PI3K mutations identified in type I macrodactyly patients
| Patient | PIK3CA | Somatic |
|---|---|---|
| Patient 1 | R115P | Y |
| Patient 2 | H1047L | N/A |
| Patient 3 | H1047R | Y |
| Patient 4 | E542K | Y |
| Patient 5 | E542K | Y |
| Patient 6 | H1047R | N/A |
The mutation in Patient 1 was identified by whole-exome sequencing; others were identified by Sanger sequencing exons 2, 10 and 21. DNA from whole blood was unavailable for Patients 2 and 6. N/A, not available.
Figure 3.Immunocytochemistry reveals increased AKT activation in cultured cells from the macrodactylous nerve of Patient 6. (A and B) Negative (no antibody) immunocytochemistry of cells cultured from the nerves of patients with polydactyly (A) and macrodactyly (B). (C and D) Representative immunocytochemistry showing no significant increase of Ser473-phosphorylated AKT in cells from the nerve of a polydactylic digit (C) compared with a clear increase in cells from the macrodactylous nerve (D). Scale bars, 200 μm.

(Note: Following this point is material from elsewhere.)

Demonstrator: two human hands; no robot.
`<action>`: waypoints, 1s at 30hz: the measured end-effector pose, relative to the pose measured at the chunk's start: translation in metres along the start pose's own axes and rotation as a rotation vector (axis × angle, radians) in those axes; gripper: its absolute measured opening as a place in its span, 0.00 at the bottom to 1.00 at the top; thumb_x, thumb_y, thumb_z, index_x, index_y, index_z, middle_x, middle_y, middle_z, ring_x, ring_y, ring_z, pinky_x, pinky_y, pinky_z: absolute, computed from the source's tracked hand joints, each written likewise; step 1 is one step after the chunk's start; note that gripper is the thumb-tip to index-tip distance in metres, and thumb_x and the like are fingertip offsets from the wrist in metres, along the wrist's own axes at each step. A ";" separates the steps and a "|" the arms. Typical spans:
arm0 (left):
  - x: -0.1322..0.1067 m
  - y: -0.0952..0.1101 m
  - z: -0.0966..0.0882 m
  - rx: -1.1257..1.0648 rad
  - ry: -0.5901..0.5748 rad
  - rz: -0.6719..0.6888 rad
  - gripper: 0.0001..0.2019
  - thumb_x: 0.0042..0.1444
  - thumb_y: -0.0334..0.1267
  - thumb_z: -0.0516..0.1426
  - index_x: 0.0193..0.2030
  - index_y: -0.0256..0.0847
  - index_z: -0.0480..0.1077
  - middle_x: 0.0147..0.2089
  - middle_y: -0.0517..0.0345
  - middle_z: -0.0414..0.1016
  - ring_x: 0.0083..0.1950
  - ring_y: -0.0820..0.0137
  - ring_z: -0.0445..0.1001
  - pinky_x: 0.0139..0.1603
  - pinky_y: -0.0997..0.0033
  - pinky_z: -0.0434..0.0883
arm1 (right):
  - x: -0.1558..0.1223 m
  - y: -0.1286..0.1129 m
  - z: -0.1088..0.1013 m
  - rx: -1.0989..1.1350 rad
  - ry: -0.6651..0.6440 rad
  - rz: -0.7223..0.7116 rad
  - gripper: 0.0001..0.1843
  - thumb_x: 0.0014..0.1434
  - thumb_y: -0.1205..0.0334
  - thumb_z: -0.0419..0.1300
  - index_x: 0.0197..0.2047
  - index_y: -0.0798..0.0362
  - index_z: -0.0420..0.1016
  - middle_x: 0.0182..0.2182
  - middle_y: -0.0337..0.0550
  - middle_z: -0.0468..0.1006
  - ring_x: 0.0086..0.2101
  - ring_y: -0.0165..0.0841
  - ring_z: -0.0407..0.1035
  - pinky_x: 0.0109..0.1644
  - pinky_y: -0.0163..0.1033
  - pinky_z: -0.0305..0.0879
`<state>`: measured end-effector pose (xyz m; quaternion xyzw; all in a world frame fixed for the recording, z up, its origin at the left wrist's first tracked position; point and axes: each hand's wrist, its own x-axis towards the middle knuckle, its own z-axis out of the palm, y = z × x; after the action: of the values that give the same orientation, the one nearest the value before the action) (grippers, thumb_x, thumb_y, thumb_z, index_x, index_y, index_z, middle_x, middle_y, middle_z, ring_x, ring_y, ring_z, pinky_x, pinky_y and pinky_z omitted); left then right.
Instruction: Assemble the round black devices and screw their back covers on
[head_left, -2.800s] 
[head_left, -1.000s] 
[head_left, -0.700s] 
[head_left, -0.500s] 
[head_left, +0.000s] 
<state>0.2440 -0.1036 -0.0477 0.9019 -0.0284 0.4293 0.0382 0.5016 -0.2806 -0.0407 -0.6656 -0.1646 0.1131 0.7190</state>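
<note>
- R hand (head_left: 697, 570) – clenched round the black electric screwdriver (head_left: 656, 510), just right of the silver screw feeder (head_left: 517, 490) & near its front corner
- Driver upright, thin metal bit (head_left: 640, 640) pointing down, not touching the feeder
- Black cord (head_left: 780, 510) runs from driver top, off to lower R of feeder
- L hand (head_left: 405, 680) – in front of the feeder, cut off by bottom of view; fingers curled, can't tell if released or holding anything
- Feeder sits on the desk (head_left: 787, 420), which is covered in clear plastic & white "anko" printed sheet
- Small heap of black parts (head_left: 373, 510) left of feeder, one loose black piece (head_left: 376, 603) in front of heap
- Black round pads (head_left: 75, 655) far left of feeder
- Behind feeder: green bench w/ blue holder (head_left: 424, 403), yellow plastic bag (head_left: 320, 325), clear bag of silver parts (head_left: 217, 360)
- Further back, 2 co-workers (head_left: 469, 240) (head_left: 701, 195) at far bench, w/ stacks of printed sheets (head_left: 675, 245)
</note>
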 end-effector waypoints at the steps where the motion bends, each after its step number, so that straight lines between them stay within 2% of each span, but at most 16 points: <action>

Figure 4.Perineurial overgrowth of the peripheral nerve from the macrodactylous digit of Patient 6. (A and B) Hematoxylin and eosin (A) and Gomori trichrome (B) stains of the paraffin section of peripheral nerve. Nerve fascicles (F) are separated by endoneurial connective tissue and have thickened, concentrically arrayed perineurium (arrowhead). Scale bars, 250 μm. (C and D) Toluidine blue-stained resin sections from the macrodactylous digit of Patient 6 (C) and a polydactylous control digit (D). Macrodactylous nerve has fewer myelinated axons (arrows) and thicker perineurial sheath (arrowhead). Scale bar, 250 μm. (E and F) Uranyl acetate-lead citrate-stained sections from the macrodactylous digit (E) and a polydactyly control (F). Macrodactylous nerve has fewer myelinated axons with disproportionately thinner myelin sheaths (arrow). The macrodactylous nerve also has an increased number of swollen Schwann cell processes (arrowhead). Scale bar, 20 μm.